Recipe

Ingredients

  1. Combine all ingredients in a mixing glass over ice cubes and stir
  2. Strain into a cocktail glass and garnish

The town of Coldfoot lies halfway between Fairbanks and Deadhorse, on a dangerous road that provides supplies to remote oil communities stretched along the arctic coast of Alaska. The town—previously a mining establishment—was reinvigorated by Dick Mackey, a former Iditarod champion who opened up a burger stand in an old school bus. Today, Coldfoot boasts a restaurant, a post office, and even a small airstrip. If that weren’t enough, it now somewhat unofficially boasts its own cocktail, thanks to yours truly. We chose the name as a reference to the recipe's closest sibling: the Alaska, but it also feels right at home with the utterly icy package of ingredients we conjured up.

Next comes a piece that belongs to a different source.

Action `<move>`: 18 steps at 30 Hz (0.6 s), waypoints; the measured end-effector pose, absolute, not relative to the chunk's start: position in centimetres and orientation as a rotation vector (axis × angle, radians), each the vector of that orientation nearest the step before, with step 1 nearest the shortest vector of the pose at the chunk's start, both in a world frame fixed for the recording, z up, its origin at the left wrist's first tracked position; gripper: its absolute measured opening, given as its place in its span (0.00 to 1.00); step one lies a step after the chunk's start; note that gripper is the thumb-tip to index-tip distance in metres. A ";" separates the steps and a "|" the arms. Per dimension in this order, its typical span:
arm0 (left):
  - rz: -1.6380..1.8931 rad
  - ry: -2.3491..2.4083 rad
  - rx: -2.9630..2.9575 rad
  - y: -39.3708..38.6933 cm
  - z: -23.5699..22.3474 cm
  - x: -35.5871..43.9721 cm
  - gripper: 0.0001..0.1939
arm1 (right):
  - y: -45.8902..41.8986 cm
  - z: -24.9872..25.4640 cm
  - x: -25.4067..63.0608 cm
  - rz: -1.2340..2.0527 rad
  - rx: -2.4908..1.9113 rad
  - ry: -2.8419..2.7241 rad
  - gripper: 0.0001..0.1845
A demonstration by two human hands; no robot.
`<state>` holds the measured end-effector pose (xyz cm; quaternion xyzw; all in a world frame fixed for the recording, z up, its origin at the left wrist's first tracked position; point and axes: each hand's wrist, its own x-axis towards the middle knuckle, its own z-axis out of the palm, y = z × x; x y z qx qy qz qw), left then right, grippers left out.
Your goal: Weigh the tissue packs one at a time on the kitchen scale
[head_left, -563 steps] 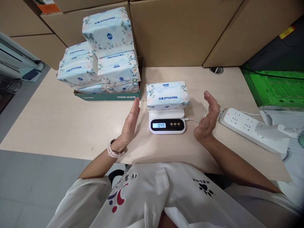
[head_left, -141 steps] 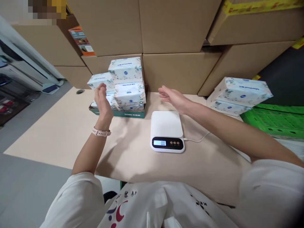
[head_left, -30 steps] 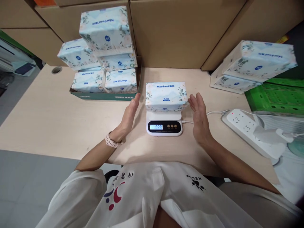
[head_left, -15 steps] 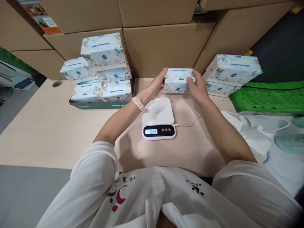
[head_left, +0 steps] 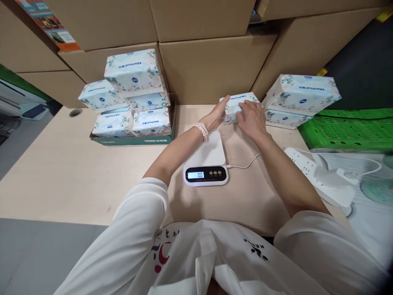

The Coldfoot began as an excuse to tinker with creme de menthe, a criminally underutilized ingredient that likely gets the shaft for its difficult flavor profile and overwhelming strength. For inspiration, we looked to the hanky panky, another drink that walks the line, but instead with the famously difficult fernet branca. The hanky panky succeeds by dropping the difficult ingredient's dosage substantially—all the way down to a dash—and effectively employing it as a bitter. Similarly, we reduced the dosage of creme de menthe substantially and the results are lovely. All four ingredients come through on the nose for a transfixing whiff of juniper, maraschino, fresh mint, and chartreuse. The sip is sweet at first from the green chartreuse and maraschino liqueur, but follows quickly with balancing heat from the strong ingredients and gin base. As an added bonus, the red cherry and green body make for a downright festive holiday appearance.

Mint is an amazingly complex herb, something anyone who has eaten a good tagine can attest to. Luckily for us, exquisite labels like Tempus Fugit and Giffard Menthe Pastille are making the complex flavors of mint more readily available. These versions go beyond the one-dimensional flavors of old school schnapps and offer many of the complex layers found in the fresh stuff. As for the gin: it might be tempting to reach for something complex, but with all these other flavors flying around, we find simple is best. We make ours with BarMatt’s gin to excellent results. We tend to prefer a milder maraschino such as Maraska, and that’s what we use here. Luxardo might be good too, especially since the drink is pretty bold, but we haven’t tried it yet. This recipe calls for a teaspoon of creme de menthe, but if you are feeling spunky, a quarter ounce isn’t bad either.